Cette situation déplorable exige une intervention urgente, tant des institutions que des personnes de bonne volonté du monde entier. Nous proposons donc la création d’une Initiative mondiale de la société civile, qui œuvrera de concert avec les organisations religieuses et autres groupes de la société civile, et avec l’ONU comme partenaire central, afin de faire respecter la Charte des Nations Unies et les Cinq Principes de coexistence pacifique de 1954. Ses priorités immédiates doivent notamment être :

  • La convocation urgente d’une conférence internationale pour discuter des principes d’une nouvelle architecture internationale de sécurité et de développement, et
  • La création d’équipes chargées de travailler sur différents aspects de la reconstruction du système mondial. Par exemple :

a) L’élaboration d’un « pont terrestre mondial », constitué de corridors de développement économique pour chaque continent ;

b) La création d’équipes ad hoc chargées de condamner l’ingérence étrangère flagrante dans les affaires intérieures du Venezuela, ainsi que toute ingérence similaire dans les affaires intérieures d’États souverains, où que ce soit dans le monde, et le génocide en cours à Gaza et les violations similaires de la dignité humaine ailleurs ;

c) La réorganisation du système financier mondial, incluant la création de banques nationales pour chaque pays et d’un nouveau système de paiement dédié à l’économie physique.

d) La renaissance des meilleures traditions de chaque culture ou civilisation mondiale ; et l’encouragement du dialogue entre elles afin de promouvoir

e) L’exploration de nouvelles méthodes de pensée visant à établir un nouveau paradigme dans l’histoire humaine, telles que la méthode de la coïncidence des contraires.

Un Groupe d’action immédiate est constitué afin de mettre en œuvre cette vision. Il est ouvert aux représentants de toute organisation ou institution, ainsi qu’aux personnes à titre individuel, qui souhaitent participer à la création d’une initiative mondiale de la société civile, engagée dans l’intérêt de l’humanité et visant à garantir l’adhésion d’une ONU réformée à cet idéal.

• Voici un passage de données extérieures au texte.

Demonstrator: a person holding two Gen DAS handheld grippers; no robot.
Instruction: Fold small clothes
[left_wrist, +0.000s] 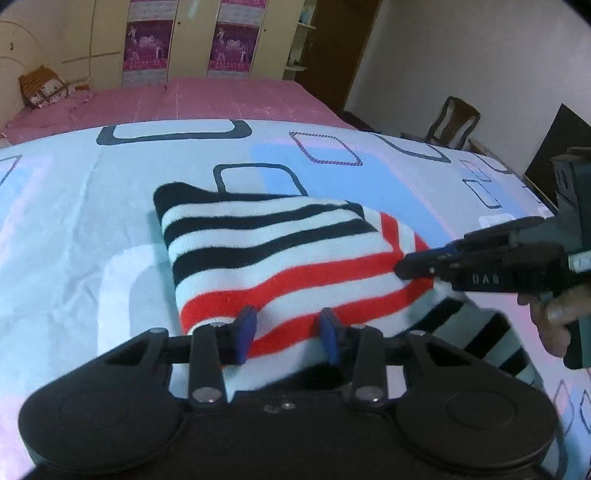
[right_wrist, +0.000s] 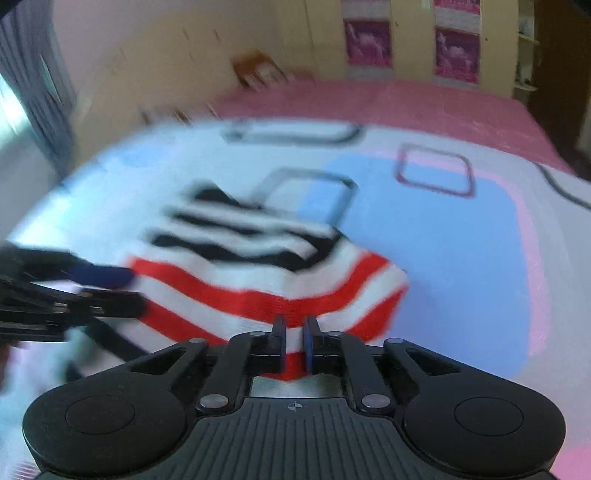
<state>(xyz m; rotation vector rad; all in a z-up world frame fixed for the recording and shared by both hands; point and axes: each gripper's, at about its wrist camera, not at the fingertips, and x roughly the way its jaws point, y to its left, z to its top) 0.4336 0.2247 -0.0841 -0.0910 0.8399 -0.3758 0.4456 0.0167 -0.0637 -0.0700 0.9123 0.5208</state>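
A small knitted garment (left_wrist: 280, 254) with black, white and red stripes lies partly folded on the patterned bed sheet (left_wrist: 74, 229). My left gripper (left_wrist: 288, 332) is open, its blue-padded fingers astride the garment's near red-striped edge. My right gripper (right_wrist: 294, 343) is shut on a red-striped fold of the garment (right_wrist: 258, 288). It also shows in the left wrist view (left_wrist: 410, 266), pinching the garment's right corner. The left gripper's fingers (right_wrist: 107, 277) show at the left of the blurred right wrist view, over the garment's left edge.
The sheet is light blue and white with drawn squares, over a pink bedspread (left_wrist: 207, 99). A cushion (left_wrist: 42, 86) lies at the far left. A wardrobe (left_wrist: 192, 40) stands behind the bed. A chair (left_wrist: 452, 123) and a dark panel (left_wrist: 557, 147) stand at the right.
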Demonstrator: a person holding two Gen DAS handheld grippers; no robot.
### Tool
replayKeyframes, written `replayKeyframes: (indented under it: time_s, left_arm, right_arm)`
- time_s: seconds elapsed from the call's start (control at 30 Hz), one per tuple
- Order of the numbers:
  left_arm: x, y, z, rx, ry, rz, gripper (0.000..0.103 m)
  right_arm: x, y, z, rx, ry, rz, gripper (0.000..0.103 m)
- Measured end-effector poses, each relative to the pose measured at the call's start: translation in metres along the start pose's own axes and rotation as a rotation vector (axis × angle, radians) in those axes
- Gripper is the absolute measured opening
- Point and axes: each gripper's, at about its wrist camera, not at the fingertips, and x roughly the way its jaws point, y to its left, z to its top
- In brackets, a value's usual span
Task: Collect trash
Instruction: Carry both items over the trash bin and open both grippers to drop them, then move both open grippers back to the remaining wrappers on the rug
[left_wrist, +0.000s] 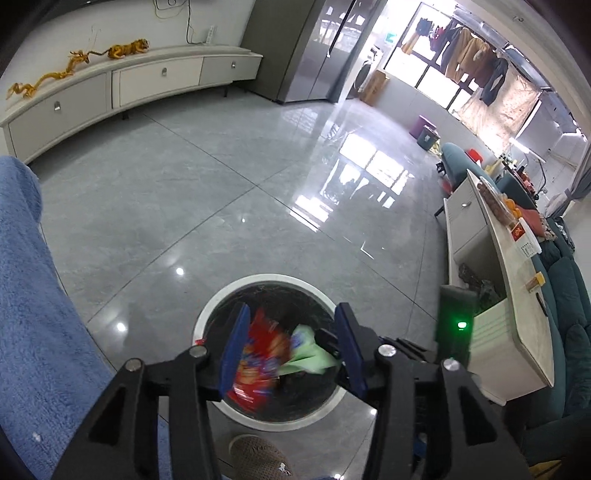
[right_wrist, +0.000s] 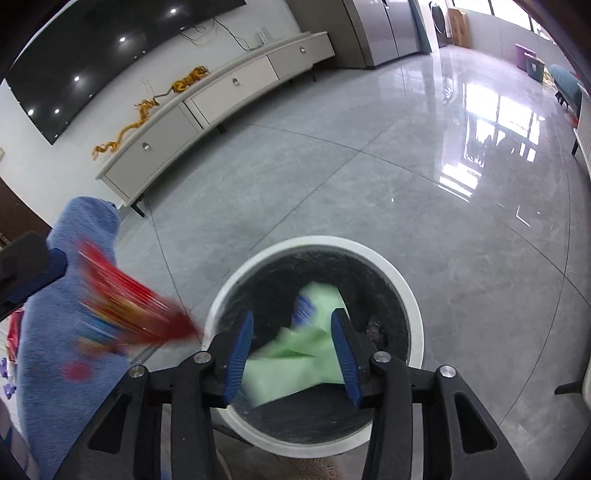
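Red wrapper (left_wrist: 258, 360) blurs between left gripper's (left_wrist: 291, 350) spread jaws, above bin (left_wrist: 266, 280).

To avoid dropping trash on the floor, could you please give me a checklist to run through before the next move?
1. Bin below left tongs and right tongs: ok.
2. Jaws of left tongs wide apart: ok.
3. Red wrapper inside the bin: cannot tell; it is blurred and looks near the rim in the right wrist view.
4. Green paper free of right tongs: cannot tell; it spans the gap between the pads.
5. Room in the bin: ok; much of the liner shows.
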Motion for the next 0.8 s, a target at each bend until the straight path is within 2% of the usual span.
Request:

Il appartiendra aux personnes représentant chaque nation de déterminer, dans leur pays, quelle action directe non violente, dans la tradition de Mahatma Gandhi, Martin Luther King Jr. et Nelson Mandela, est la plus appropriée.

Créons un mouvement de citoyens du monde !

Signataires fondateurs :

• Helga Zepp-LaRouche (Allemagne), fondatrice de l’Institut Schiller et rédactrice en chef d’EIR

• Dr Naledi Pandor (Afrique du Sud), ancienne ministre sud-africaine des Relations internationales et de la Coopération et actuelle présidente du conseil d’administration de la Fondation Nelson Mandela

• Zhang Weiwei (Chine), professeur de relations internationales à l’Université Fudan de Shanghai et directeur de son Institut de Chine

• Dmitri Trenin (Russie), directeur et superviseur académique de l’Institut d’économie et de stratégie militaires mondiales de l’Université HSE de Moscou

• Donald Ramotar (Guyana), ancien président de la Guyana

• María de los Ángeles Huerta del Río (Mexique), ancienne députée mexicaine

• Namit Verma (Inde), auteur et analyste de sécurité indien

• Dennis Small (États-Unis), rédacteur en chef d’EIR Ibéro-Amérique

• Lieutenant-colonel (à la retraite) Ralph Bosshard (Suisse), ancien conseiller militaire du Secrétaire général de l’OSCE.